Burne-Jones called the period between 1870 and 1877 his ‘desolate years’, but the truth was that, out of the public eye, he had used the time for intense study. Over these seven years, he refined both his unique vision and the techniques by which he transferred that dream world to canvas. Despite their intensity of feeling and originality, earlier canvases such as Green Summer (fig. 41) or The Merciful Knight had been criticised as technically flawed and poorly finished, in the same spirit as his younger followers had been ridiculed as the ‘Poetry-Without-Grammar School’. He clearly took this criticism to heart. In 1871 he set out on an extended tour of Italy, in which he made a close study of the techniques of the Italian masters, not only of the early figures such as Mantegna, who had influenced him from the outset of his career, but others including Leonardo and Michelangelo. These studies had a dramatic effect upon his output, inspiring him to begin a large number of huge paintings, almost all in oil rather than the heightened water colour he had favoured previously. The new precision and accuracy he brought to these great canvases stunned the art world when they were exhibited for the first time at the opening of the new Grosvenor Gallery in 1877. Overnight Burne-Jones was transformed from a socially ignored, almost forgotten nonentity into the most successful artist of his generation. The roots of this transformation lay in those seven years of isolated concentration, when he had exhibited nothing but had worked obsessively, in private, adding a new discipline and clarity to his extraordinary images (fig. 42).

Fig. 41. Edward Burne-Jones, Green Summer, 1864, gouache on paper 29 × 48.5 cm? private collection.

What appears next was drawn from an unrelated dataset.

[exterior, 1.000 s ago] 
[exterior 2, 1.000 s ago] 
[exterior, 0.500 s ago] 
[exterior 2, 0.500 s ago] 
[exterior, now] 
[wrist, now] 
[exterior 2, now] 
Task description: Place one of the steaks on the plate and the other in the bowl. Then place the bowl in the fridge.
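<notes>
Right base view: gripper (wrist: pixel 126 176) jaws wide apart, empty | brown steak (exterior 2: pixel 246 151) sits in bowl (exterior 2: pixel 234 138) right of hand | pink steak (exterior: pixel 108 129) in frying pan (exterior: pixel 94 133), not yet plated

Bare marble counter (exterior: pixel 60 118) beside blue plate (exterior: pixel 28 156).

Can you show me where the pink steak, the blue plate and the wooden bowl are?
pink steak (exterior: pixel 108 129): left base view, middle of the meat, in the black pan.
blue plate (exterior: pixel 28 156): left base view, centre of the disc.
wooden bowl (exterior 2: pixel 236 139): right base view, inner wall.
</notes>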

Fig. 41. Edward Burne-Jones, Green Summer, 1864, gouache on paper 29 × 48.5 cm? private collection.

Fig. 42. Edward Burne-Jones, Wheel of Fortune, 1875–83, oil on canvas, 199 × 100 cm, Musée d’Orsay, Paris.

Fig. 42. Edward Burne-Jones, Wheel of Fortune, 1875–83, oil on canvas, 199 × 100 cm, Musée d’Orsay, Paris.

Here, surely, was a parallel with Bateman. We had already noted the completely changed style and execution of his work between his last pictures at the Dudley such as Plucking Mandrakes and Reading of Love, both heightened water colours, and the later oils such as Pool of Bethesda, Heloise and Abelard and the portrait of Caroline. Although he was never to achieve anything comparable to the impact of Burne-Jones’s sensational exhibition at the Grosvenor, it seems that Robert used the isolated years at Biddulph to develop his techniques and produce his most important work (fig. 43).

Fig. 43. Detail of The Pool of Bethesda (fig. 18) showing Bateman’s changed technique.

Fig. 43. Detail of The Pool of Bethesda (fig. 18) showing Bateman’s changed technique.

In 1871 the people we had come to associate with Bateman – Solomon, Crane and Burne-Jones – were all in Italy. Since these visits had proved crucial in the development of all these men’s careers, we wondered if Robert had been there with any of them. It was the year of the ten-year census and, intriguingly, Robert was nowhere to be found in Britain. But, try as we might, we could find no evidence anywhere to place him in Italy, either alone or with the others. It seemed the Bateman jinx was still with us.

While we were looking at the 1871 census, we casually tried the next one, for 1881. And, to our amazement, there he was: Robert Bateman, Artist, Biddulph Castle, alone except for a cook and her husband, a stonemason. Suddenly, we had absolute proof that Robert was operating as an artist at Biddulph – not a Victorian country gentleman, but a solitary figure with only a simple couple for company. This was two years before his marriage to Caroline Wilbraham, which apparently transformed his life.